The task – Below are the records; give again exactly the line with "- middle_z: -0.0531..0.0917", the line with "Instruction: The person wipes", and each line that lies between them, and nothing besides.

——————

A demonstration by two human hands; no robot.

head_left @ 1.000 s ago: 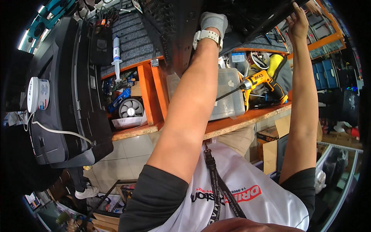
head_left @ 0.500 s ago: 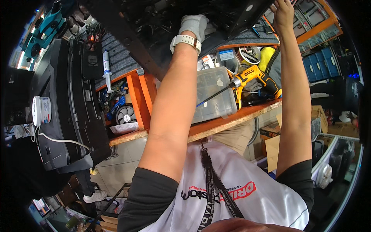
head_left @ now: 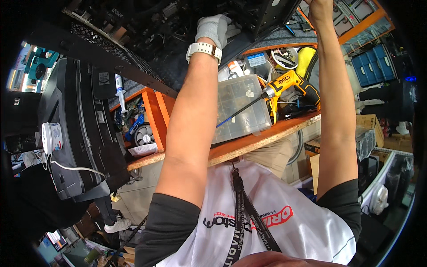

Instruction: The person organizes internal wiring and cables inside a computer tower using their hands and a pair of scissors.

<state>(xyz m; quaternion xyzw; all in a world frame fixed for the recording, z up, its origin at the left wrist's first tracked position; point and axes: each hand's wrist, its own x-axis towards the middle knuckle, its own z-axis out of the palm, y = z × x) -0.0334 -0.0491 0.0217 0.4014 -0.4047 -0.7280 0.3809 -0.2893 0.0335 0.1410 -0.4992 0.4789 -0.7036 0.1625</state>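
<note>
One gloved left hand point(head_left: 214, 29) sits inside a black case point(head_left: 120, 67), right hand point(head_left: 320, 12) alongside, grips unclear; a yellow tool point(head_left: 289, 85) bears lettering point(head_left: 283, 80).

Bright light made the shiny white cloth shirt point(head_left: 293, 236) glow. The big black metal computer case point(head_left: 160, 55) looked dark inside. Straight lines bent near the round black rim.

Cordless screwdriver point(head_left: 284, 84): bold dark lettering on yellow body. Just left of and beyond screwdriver: blue-and-white label point(head_left: 256, 60), printed. Near side of screwdriver: white jersey point(head_left: 307, 236) with black letters, small digits, white letters on red patch; black lanyard point(head_left: 258, 220), pale capitals along strap. Well left of screwdriver: white tub point(head_left: 52, 138), print too small to read. Left of and beyond screwdriver: open computer case point(head_left: 169, 62), pale letters on a part inside.
</note>
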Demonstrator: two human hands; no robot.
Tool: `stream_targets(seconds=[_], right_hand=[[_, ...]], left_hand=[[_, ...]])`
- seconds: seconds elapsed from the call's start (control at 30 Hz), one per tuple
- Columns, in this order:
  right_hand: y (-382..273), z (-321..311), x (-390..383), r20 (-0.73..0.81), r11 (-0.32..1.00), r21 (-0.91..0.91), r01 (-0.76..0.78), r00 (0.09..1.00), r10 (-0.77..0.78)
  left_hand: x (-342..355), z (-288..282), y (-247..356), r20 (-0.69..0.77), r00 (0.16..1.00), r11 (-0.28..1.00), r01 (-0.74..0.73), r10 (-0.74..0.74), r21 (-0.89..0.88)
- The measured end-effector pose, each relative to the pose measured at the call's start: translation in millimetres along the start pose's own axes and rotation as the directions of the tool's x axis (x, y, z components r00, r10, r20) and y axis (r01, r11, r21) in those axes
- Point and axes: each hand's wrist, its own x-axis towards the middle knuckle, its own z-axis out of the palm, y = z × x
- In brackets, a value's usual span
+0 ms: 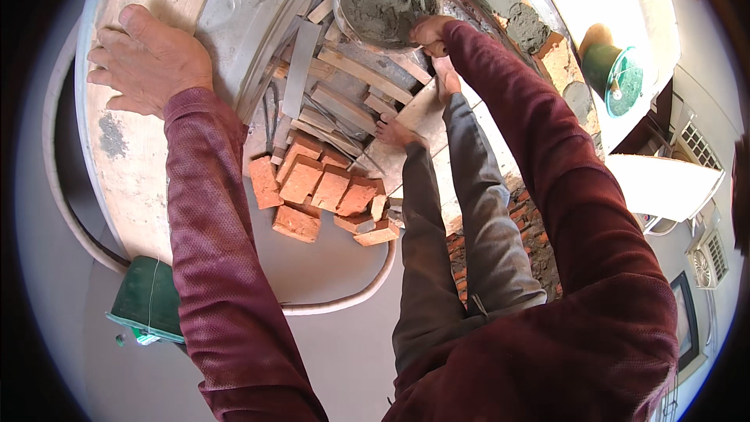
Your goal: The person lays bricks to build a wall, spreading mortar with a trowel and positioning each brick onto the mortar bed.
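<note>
My left hand [152, 59] lies with its fingers spread on a pale wooden board [117, 180] at the left. At the near right rim of a round bucket [341, 1], my right hand [431, 33] is closed around what looks like a trowel [405, 28]. Its dark blade sits against the grey mortar [383, 1], and the fingers cover most of the handle. To the right of the bucket runs a brick course [558, 59] with patches of wet mortar [525, 27] on top.
Several orange bricks [303, 181] are piled on the platform, beside loose wooden strips [367, 78] and a flat metal-grey strip [300, 70]. My bare feet [400, 131] stand on planks near the bucket. Green buckets [598, 70] appear at the right and lower left.
</note>
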Motion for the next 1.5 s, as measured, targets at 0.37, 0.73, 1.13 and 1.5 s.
stream_targets(seconds=[0.37,0.73,1.13,1.5], right_hand=[[-55,53,-27,-0.185,0.689,-0.675,0.263,0.844,-0.503],[1,78,-41,-0.149,0.312,0.902,0.298,0.894,-0.423],[33,54,-174,-0.233,0.336,0.858,0.388,0.878,-0.419],[-191,-141,-315,-0.800,0.656,0.028,0.755,0.410,-0.438]], left_hand=[[2,-5,4,-0.031,0.999,0.983,-0.033,0.039,0.179],[1,-3,-1,-0.019,1.000,0.993,-0.007,0.010,0.116],[-3,-13,11,0.103,0.986,0.991,0.132,-0.128,-0.032],[4,-34,16,0.126,0.981,0.984,0.156,-0.144,-0.088]])
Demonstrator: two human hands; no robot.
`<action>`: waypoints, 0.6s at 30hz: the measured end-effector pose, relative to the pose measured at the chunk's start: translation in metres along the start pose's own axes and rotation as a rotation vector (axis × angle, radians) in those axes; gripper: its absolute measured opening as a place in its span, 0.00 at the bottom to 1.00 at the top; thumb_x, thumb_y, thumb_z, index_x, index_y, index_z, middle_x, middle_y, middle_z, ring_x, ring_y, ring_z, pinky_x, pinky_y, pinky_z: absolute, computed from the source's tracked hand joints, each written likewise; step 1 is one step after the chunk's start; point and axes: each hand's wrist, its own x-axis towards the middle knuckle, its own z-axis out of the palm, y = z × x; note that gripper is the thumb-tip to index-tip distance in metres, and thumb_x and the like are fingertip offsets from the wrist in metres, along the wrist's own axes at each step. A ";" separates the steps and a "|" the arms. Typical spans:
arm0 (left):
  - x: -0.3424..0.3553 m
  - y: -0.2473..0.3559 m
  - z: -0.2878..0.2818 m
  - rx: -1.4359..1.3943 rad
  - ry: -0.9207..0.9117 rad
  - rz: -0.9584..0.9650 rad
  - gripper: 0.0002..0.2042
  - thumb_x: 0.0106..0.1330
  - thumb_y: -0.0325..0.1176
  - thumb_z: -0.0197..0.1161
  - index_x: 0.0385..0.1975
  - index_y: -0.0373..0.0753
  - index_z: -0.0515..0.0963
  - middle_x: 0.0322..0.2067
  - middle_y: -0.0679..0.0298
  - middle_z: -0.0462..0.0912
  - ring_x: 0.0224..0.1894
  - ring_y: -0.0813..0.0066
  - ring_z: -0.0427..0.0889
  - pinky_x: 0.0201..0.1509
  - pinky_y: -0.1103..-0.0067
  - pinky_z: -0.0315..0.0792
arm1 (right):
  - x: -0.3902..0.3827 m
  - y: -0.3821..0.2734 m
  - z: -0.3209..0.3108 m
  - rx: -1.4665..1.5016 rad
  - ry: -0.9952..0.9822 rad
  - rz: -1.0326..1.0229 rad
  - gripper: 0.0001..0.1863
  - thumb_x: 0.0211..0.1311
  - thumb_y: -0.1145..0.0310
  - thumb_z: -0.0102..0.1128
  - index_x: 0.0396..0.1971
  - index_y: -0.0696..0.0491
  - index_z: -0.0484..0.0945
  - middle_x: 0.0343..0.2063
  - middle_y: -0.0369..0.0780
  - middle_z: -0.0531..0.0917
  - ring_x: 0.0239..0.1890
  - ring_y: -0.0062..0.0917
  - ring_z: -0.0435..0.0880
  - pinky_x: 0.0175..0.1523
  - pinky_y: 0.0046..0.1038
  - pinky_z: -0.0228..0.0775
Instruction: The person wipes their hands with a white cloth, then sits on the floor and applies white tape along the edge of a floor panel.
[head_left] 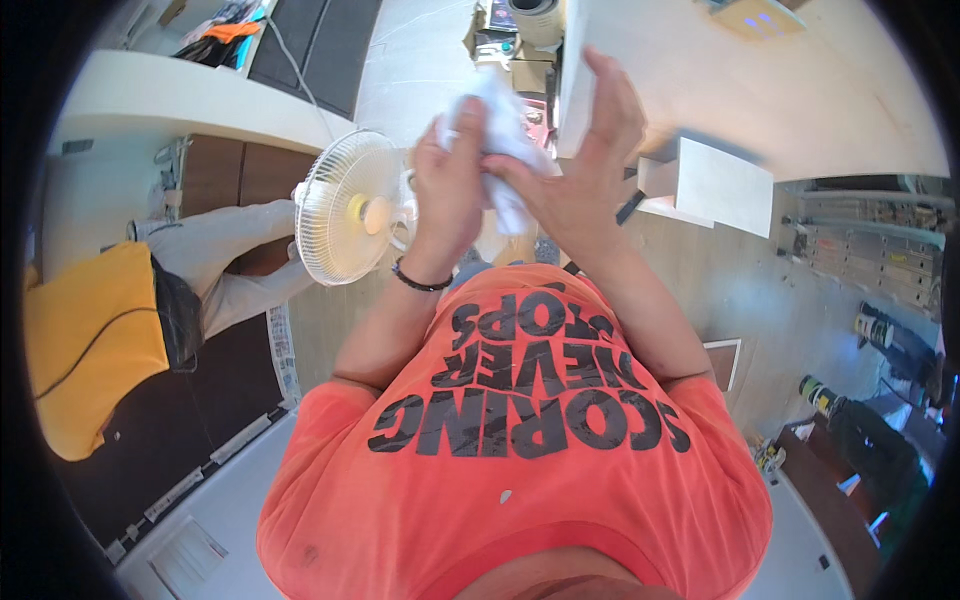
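Observation:
My left hand [450, 170] is closed on a crumpled white cloth [500, 110] in front of my chest, its thumb lying over the fabric, slightly blurred. Against the cloth's right side is my right hand [585, 170], with long fingers stretched upward and apart and the thumb reaching onto the fabric. A white pedestal fan [340, 210] with a wire cage stands just left of my left wrist. Below my hands is my red shirt with large dark lettering.
A person [95, 340] in yellow and grey is at the left, beside dark brown panels. A pale ledge [680, 60] and white box [720, 180] are at the upper right. A white-topped counter [410, 70] holds assorted items ahead. Shelving and dark-clothed legs or equipment line the right rim.

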 end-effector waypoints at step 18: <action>0.048 -0.015 -0.014 0.988 -0.338 0.744 0.23 0.68 0.25 0.56 0.65 0.39 0.70 0.52 0.49 0.83 0.57 0.49 0.80 0.69 0.56 0.64 | -0.009 0.052 0.041 -0.502 -0.615 -0.072 0.27 0.59 0.67 0.67 0.59 0.55 0.76 0.57 0.44 0.80 0.60 0.38 0.77 0.59 0.43 0.70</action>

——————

Result below –
  - middle_z: -0.0531..0.0917
  - ring_x: 0.0239..0.1890
  - ring_y: -0.0062..0.0917
  - ring_z: -0.0435..0.0880
  - pinky_x: 0.0175..0.1523
  - pinky_y: 0.0046..0.1038
  - pinky_z: -0.0228..0.0775
Instruction: The person wipes their hands with a white cloth, then sits on the floor and applies white tape along the edge of a floor panel.

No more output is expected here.